El tiempo es asunto misterioso. Fluye, lo advertimos, de manera continua e inexorable. El río no es el tiempo que corre por el cauce del existir; somos nosotros que avanzamos o retrocedemos, según se interprete. Suponemos que el tiempo comienza con la vida y concluye con la muerte, pero hay quienes sostienen que el devenir cronológico, tal como lo entendemos, es pura ilusión en el vasto universo del que somos menos que un grano de arena. Otros aseguran que habrá un “tiempo sin tiempo”, en brazos de la eternidad, cuestión que supera nuestra capacidad de entendimiento.

 Mas, nuestra memoria y la experiencia que cargamos sobre su implacable fardel, nos dicen que algo transcurre y nos transforma, segundo a segundo.
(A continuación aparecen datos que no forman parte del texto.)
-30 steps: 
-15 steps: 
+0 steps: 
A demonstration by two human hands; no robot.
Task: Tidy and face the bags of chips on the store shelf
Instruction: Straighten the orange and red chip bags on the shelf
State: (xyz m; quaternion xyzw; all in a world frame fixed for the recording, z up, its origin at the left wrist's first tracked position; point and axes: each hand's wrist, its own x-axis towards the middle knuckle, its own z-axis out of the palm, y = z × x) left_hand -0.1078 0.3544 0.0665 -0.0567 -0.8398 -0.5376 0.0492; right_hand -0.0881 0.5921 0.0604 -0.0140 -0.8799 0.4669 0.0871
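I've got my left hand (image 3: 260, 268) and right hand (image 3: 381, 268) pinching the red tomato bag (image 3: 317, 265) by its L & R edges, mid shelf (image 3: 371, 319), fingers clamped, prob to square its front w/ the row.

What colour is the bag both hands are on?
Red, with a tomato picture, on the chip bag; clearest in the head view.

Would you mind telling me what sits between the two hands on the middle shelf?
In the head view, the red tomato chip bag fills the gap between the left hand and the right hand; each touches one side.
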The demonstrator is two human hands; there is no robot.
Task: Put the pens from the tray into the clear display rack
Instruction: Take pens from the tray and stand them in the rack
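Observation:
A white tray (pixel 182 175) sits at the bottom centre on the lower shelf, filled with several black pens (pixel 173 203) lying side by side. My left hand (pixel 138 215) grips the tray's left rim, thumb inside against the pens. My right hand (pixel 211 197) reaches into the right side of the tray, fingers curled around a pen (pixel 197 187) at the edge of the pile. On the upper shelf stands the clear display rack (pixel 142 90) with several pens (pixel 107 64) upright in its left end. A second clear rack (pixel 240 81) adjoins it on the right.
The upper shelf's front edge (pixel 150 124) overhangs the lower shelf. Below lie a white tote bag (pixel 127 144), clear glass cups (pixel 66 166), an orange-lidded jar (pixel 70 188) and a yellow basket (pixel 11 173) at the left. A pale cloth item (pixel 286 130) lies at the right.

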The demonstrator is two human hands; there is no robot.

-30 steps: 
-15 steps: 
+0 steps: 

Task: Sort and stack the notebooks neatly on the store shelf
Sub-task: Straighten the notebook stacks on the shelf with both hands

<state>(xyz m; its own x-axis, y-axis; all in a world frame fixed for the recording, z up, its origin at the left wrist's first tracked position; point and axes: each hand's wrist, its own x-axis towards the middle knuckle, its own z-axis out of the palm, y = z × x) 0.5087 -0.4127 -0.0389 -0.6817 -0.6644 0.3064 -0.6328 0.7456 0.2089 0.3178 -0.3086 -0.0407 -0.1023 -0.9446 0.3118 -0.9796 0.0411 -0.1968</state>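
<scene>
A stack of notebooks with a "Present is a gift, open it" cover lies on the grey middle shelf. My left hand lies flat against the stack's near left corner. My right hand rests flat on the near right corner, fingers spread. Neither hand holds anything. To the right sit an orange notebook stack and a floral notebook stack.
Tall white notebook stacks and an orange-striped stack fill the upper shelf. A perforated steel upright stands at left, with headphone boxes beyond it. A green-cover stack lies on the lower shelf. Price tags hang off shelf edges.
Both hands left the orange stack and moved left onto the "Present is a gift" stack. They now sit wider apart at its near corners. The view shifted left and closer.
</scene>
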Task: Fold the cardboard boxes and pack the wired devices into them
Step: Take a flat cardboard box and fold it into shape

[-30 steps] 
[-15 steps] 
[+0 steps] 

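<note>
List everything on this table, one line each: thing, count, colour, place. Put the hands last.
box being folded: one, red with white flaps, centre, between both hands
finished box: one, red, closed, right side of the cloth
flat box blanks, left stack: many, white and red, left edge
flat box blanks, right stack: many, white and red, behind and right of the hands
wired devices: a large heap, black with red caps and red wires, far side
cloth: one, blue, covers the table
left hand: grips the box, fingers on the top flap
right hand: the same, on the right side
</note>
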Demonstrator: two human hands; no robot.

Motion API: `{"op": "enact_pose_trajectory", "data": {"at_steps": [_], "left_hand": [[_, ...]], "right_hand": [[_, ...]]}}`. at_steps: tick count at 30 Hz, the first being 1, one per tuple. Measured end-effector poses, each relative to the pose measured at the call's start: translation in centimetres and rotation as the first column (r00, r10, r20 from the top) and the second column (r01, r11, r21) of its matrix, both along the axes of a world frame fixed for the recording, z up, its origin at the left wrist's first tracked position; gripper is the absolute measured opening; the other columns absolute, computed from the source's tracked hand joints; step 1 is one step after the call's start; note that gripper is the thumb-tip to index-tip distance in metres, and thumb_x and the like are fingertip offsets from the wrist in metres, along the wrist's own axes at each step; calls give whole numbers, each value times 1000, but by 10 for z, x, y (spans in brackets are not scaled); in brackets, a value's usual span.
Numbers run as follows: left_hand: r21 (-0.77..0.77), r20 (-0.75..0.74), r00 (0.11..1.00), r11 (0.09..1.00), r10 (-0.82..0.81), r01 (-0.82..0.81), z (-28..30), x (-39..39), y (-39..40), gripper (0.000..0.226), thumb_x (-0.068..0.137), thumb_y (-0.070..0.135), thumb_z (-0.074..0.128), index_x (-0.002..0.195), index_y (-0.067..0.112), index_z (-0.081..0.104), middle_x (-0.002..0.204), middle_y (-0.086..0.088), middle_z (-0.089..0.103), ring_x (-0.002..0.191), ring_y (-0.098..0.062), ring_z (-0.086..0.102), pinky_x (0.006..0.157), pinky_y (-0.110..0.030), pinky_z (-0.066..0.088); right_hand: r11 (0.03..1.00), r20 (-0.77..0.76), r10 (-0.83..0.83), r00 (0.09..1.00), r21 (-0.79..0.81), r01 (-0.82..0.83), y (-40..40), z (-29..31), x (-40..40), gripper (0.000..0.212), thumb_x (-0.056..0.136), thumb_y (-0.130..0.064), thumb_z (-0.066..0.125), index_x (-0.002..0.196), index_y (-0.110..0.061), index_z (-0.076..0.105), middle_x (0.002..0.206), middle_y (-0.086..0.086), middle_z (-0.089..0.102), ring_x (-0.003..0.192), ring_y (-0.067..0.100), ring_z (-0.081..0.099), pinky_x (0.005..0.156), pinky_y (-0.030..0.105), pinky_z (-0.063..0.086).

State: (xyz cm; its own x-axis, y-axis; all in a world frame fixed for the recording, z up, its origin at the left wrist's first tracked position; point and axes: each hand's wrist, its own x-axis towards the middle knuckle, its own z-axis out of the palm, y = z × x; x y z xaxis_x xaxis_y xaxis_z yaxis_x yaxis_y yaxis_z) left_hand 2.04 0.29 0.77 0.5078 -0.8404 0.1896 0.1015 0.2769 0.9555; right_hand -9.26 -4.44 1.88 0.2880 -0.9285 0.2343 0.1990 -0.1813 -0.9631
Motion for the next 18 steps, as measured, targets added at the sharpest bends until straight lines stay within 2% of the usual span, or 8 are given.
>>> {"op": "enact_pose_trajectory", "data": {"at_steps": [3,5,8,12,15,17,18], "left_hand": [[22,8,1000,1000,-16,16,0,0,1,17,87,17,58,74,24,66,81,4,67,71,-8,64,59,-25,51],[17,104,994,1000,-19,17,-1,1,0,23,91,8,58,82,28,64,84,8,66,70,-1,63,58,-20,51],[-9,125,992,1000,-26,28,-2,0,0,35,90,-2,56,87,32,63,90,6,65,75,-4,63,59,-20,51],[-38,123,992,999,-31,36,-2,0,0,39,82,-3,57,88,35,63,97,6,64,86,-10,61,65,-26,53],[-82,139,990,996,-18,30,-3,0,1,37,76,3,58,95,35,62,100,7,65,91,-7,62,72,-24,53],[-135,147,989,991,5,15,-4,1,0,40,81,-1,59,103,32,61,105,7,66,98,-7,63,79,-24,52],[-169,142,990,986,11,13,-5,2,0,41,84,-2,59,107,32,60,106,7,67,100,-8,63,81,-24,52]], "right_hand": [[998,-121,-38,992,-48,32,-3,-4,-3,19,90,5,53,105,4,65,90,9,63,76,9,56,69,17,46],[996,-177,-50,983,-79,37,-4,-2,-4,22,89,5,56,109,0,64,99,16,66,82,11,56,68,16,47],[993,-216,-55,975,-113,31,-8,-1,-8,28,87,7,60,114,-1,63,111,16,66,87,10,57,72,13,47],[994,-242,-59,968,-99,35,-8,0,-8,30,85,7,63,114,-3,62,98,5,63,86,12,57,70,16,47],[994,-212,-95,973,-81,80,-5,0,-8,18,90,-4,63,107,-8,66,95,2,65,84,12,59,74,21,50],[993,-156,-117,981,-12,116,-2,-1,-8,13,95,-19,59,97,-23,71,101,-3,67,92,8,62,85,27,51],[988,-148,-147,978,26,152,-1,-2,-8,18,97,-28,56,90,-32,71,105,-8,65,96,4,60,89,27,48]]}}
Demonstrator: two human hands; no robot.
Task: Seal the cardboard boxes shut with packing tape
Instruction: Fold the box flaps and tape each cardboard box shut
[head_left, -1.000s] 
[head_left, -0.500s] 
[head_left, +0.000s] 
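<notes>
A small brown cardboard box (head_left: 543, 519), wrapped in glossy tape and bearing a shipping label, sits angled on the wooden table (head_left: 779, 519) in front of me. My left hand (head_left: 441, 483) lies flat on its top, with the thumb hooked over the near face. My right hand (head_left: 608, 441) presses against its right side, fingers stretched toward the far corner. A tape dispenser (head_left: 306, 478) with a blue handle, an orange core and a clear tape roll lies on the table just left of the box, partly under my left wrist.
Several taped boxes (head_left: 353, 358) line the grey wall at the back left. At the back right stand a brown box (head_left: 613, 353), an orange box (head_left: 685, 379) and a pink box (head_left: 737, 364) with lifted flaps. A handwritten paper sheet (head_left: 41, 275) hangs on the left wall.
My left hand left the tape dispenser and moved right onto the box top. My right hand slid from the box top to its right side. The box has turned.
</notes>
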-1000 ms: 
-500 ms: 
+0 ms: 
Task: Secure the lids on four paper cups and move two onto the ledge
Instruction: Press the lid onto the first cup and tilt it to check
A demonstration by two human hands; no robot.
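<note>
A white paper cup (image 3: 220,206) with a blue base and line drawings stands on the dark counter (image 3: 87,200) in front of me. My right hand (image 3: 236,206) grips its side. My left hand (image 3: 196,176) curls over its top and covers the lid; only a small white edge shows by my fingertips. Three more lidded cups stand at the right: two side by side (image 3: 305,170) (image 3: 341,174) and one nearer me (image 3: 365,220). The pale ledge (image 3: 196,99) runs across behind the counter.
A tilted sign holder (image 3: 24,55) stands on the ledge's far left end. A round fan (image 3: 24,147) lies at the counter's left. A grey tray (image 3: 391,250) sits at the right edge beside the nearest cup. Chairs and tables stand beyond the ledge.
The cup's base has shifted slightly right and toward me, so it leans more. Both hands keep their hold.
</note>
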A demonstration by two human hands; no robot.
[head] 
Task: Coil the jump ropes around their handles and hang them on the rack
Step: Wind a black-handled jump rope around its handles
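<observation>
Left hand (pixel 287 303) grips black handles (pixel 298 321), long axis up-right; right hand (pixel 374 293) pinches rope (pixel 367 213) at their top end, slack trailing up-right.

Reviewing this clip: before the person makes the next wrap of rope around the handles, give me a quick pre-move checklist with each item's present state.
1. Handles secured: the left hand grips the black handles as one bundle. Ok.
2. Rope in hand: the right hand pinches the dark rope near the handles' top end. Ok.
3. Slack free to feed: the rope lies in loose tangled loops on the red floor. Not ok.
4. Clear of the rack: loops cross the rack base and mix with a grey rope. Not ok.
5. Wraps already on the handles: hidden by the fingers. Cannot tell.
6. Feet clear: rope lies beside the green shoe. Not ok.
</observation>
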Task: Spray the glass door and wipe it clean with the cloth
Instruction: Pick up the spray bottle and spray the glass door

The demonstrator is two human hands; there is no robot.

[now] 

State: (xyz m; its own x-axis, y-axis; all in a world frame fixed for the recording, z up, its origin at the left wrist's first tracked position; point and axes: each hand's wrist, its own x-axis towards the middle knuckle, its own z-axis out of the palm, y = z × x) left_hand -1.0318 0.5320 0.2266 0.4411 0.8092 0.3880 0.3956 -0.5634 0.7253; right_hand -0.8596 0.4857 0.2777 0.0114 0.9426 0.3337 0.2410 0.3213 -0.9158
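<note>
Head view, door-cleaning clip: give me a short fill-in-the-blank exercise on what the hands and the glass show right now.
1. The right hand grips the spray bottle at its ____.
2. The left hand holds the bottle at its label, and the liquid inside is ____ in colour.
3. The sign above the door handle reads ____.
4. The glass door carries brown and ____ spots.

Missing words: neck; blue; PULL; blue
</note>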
Podría colegir que jamás el mismo rostro se contempla en el mismo espejo, aunque esa extraña misericordia que significa vernos, día a día, nos impide percatarnos de la ocurrencia del cambio, como no es dado, a primera vista, apreciar el moroso crecimiento de una planta o de un árbol… Hasta que nos encontramos con un viejo amigo, que no veíamos desde hacía décadas, y en medio del esfuerzo por mutuo reconocimiento, pensamos: “¡Qué viejo está!”, lo que también pensará él, absteniéndose en la diplomática falacia de las buenas maneras…

Aparte de este curioso instrumento llamado reloj, medimos el tiempo a través de los sucesos, hechos y situaciones que vamos experimentando; muchos de ellos desaparecen tal como llegaron, aventados en la ceniza del olvido; otros dejan su huella en la memoria y podemos recordarlos, por medio del enigmático viaje hacia el pasado, para obtener un rescate que carga con las imprecisiones del pretérito desvaído y las enmiendas de la anhelante imaginación restauradora.

En casa, cuando era niño,  medíamos el tiempo con la dolorosa impaciencia de la niñez, desde el día 23 de diciembre,hasta el 31 de diciembre, con el más importante de los interludios, la Nochebuena, momento en que recibíamos los esperados regalos, aparecidos como por arte de magia, pasadas las doce de la noche, bajo al árbol navideño, con esos tonos multicolores que ya no podemos ver como entonces, pues nuestros ojos no son los mismos, desprovistos hoy del candor extraviado, como el paladar que extraña el remoto sabor de las cerezas.

Aquel día 23, los saludos, parabienes y visitas comenzaban antes del almuerzo, se prolongaban en la imperdonable hora del té, luego que el viejo reloj de péndulo tañía las cinco campanadas, con un dulce seseo que parece aún resonar en mis oídos: “vamos a hacer onces”, expresión única y de rara semántica que a veces intento restaurar, con ese dejo de triste humor por lo perdido… Entonces, el tiempo se tornaba para nosotros extenso camino, y veíamos muy lejos la víspera de Navidad, que nos aguardaba titilando, en un puñado de horas que hoy sería destello efímero, medido con la desbocada velocidad de la luz que parece arrastrarnos, sin pausa, hacia el delta final.

Los niños, al igual que los pájaros, viven el presente como único estadio de sus móviles y apremios, pues la memoria es en ellos apenas una sensación inconsciente para actuar en relación a los seres y las cosas… Así, el recuerdo, que es la pulsión ávida por recuperar lo pretérito, se volverá también el verdugo de aquel presente difuminado donde fuimos –o creímos ser- felices. La remembranza posee ese valor dual: perseguir la memoria y segarla de un golpe, como la hoz que corta la espiga para desgranarla y convertirla en pan. El alimento ha olvidado el grano, como la espiga no puede evocar por sí misma a la semilla.

Veo ahora la línea del tiempo, mientras escribo; cómo las palabras que van quedando atrás en la frase ya son pasado irremediable… También tú lo sentirás, caro lector, al mover tus ojos entre una y otra palabra… Pero si brota en ti ese fulgor del que del tiempo, habrás atesorado al menos una minúscula semilla en tu corazón… Y créeme, volverá a germinar, porque hemos venido a derrotar el olvido y a vencer toda aniquilación. Al cabo de las palabras, eso tendrá que ser posible; es mi esperanza y quizá sea también la tuya.